Michael: TGen is a new institute. It's in Phoenix, Arizona. It was born, if you will, it was born in 2002, so we just turned five years old. There's about 300 people that work at TGen. Almost all of them are involved in the research side of it. They're interested in studying various cancers. We study other brain diseases like Alzheimer's disease and Parkinson's disease. We study a brain disease in children called Autism.
We study diseases of the neuromuscular, so how the brain controls muscle movement called Amyotrophic Lateral Sclerosis also called Lou Gehrig's disease. So we study neurological problems, we study diabetes, a problem many people in the world have in controlling their blood sugar. And that can lead to terrible, terrible side effects when blood sugar isn't in control, so we're very interested in the genetic problems associated with that disease and how that can lead us to identify people that are at risk of that.
So those are kind of the big areas in TGen where we're studying human diseases. We also study diseases that infect people, so we study what are called pathogens microbes that infect people or make people sick. And we're very interested in better ways to identify what kind of an infection is happening and helping to discover new medicines to take care of that.
So it's a very fun place to work because we think we're going to lead to a lot of helpful things for people all over the world.
Dr. Biology: TGen is a brand new building and it really looks cool from the outside and I'm hoping that I get to come down for a tour.
Michael: Oh, we have to make that happen. Dr. Biology you need to come down to TGen and get interviews from some of the other biologists there.
Dr. Biology: We definitely will do that. What does your lab look like?
Michael: The exciting thing about the modern labs that are being built in many places, in the Biology and Life Sciences space, they're what are called "open labs". And an open lab, it's a long string of research benches. And these benches are like a kitchen counter top, but they're clean, they're simple, they rarely will have a sink but they have lots of electrical outlets and controlling systems to carry data in and out so they're all wired up to the Internet and lots of equipment sits on those benches.

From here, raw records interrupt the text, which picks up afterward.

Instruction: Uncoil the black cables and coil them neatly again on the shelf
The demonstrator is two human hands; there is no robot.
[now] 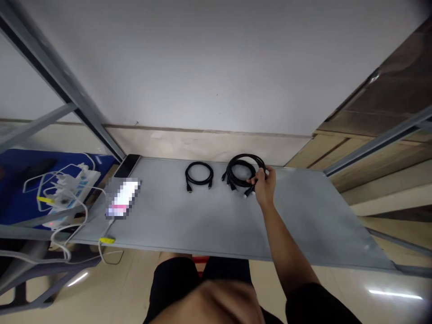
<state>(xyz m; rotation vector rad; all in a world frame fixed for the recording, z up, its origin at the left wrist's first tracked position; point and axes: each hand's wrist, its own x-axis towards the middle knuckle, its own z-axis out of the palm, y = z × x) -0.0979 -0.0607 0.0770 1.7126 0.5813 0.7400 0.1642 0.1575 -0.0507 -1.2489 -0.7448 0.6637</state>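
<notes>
My right hand is closed on the right side of some coiled black cables, with the fingers around the loops. Several plug ends stick out from the coils towards the front, one with a bright metal tip. To the left, a single coiled black cable lies on the grey shelf, apart from the others, with its two plugs pointing towards me. Close to the camera at the bottom, my left hand is a blur above my lap, so its fingers cannot be made out.
On the left, a lit phone, pixelated, is plugged into a white charging cable; a dark phone lies behind it. A crowded power strip sits on a blue surface. Metal posts frame the shelf, with a wall behind.
</notes>
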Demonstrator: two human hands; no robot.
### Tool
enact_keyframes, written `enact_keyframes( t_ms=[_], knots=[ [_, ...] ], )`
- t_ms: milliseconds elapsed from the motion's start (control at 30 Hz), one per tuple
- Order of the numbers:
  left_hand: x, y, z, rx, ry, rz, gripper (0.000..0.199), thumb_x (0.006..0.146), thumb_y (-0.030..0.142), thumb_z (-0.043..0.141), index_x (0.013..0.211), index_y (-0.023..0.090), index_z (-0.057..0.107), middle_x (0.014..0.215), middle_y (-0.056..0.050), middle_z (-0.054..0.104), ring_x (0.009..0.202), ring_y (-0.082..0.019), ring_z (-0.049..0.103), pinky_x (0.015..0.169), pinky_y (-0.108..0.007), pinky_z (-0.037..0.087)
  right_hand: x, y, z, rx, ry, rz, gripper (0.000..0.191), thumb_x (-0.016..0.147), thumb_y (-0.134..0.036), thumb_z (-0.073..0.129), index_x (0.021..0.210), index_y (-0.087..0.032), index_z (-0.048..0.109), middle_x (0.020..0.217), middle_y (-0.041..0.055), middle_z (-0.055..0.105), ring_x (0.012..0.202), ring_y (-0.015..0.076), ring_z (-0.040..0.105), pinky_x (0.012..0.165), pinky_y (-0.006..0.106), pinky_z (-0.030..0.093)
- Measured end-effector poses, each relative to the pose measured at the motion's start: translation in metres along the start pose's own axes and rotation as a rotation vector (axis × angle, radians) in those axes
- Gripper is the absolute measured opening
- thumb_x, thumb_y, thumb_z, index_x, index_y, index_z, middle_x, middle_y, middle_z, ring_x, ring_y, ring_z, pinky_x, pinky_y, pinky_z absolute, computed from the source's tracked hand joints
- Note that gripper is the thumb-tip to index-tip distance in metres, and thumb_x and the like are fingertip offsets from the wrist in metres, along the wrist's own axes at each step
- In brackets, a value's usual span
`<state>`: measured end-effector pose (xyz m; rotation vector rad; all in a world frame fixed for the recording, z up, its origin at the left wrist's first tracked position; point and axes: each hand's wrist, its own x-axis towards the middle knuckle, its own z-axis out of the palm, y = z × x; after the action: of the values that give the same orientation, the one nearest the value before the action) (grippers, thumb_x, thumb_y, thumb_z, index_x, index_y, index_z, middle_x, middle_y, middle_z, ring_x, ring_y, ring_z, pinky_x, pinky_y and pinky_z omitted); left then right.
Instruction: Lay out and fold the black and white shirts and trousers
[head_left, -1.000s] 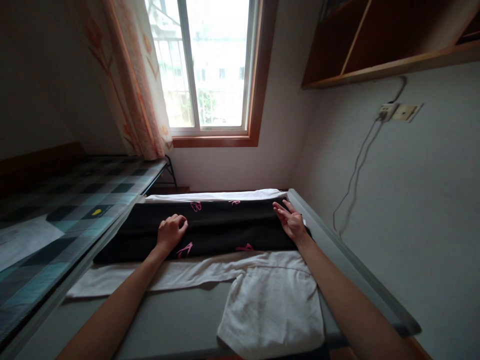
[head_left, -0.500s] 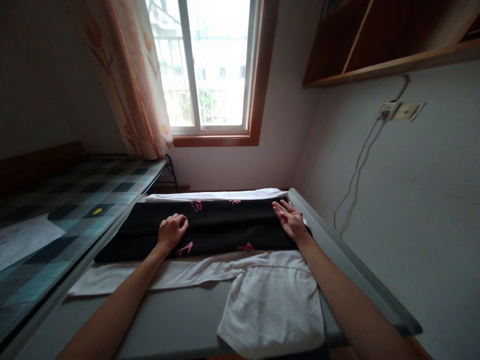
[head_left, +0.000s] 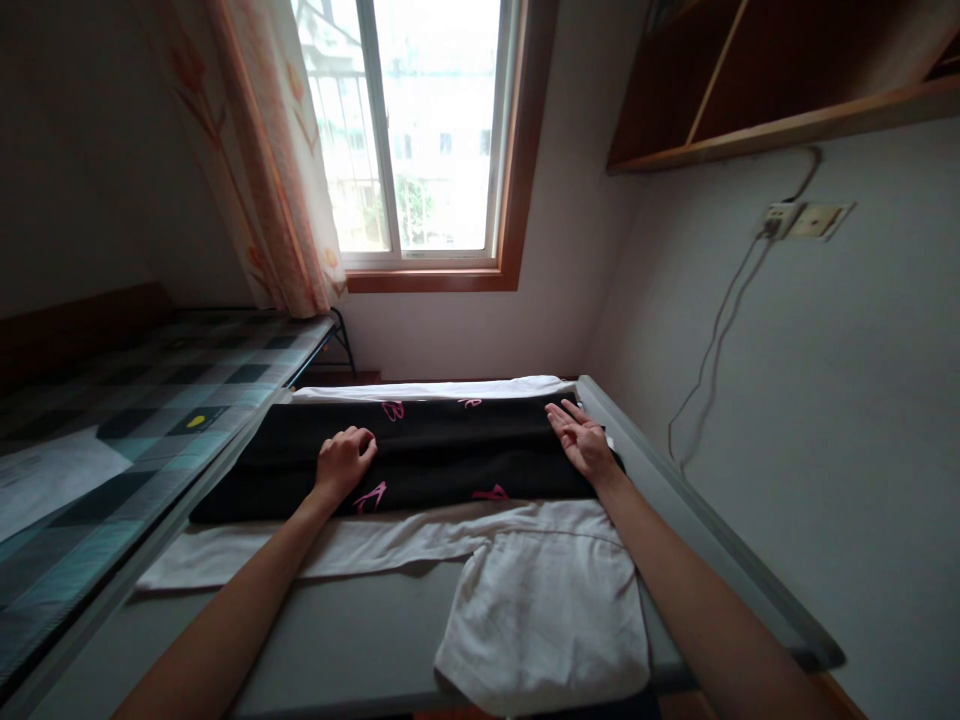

And the exciting thing about that is it gives huge flexibility to the research opportunities. And so you can grow and shrink research programs depending on how the opportunities present. So you don't have to tear down walls and rebuild anything, you can just reassign people to move around. It also, in one of the real upsides is, the stuff that's happening in the next bench is shared with everybody because it's an open environment, and so every once in a while you'll see a bunch of people gather around a bench and someone got an outcome from an experiment that they weren't expecting. And it's just like electricity goes through the lab and everybody goes, "what happened, what happened, what happened!?" You know, being social creatures that we are, so people want to know.
And so it creates a lot of interaction and collaboration. And one of the most exciting things about science, in this current day and age, is how interactive and interdisciplinary it is.
Dr. Biology: Well, as you talk about these open labs, I have to say it sounds pretty cool to me. And I'll take you up on your offer, I will come down and visit your open lab and possibly we'll here a "eureka!" in the background.
Michael: I hope so.
Dr. Biology: The other thing I'll do is interview some of the other scientists down at TGen and we can have them on the future "Ask a Biologist" program.
While we're talking about TGen, I thought it would be great to talk about jobs. This is something that we don't always talk about on "Ask a Biologist" and I know there are probably students out there that think, "Oh well I'm not going to be the lead scientist or the lead investigator. But I still think science is cool and I want to do this."
Let's talk a little bit about your research program and the kinds of people that work in your lab. Because I know that your program is probably similar to the ones that are in TGen and in biomedical community in Arizona and across the country.
Michael: Well, it's a team sport. And the research environment is one where we need people with very different skills that are all dedicated to a central project that we work on. And it is a very fun place from the standpoint of all the different kinds of people that are part of the research team. So I have people that work on our research projects who are really, really good at repairing what we call tissue samples for us to do analysis. So these are parts of people that come out from a surgical procedure and they're brought to the lab for investigation. And I have special members of our team that work on preparing those tissues so we can do our genetic analysis on that tissue.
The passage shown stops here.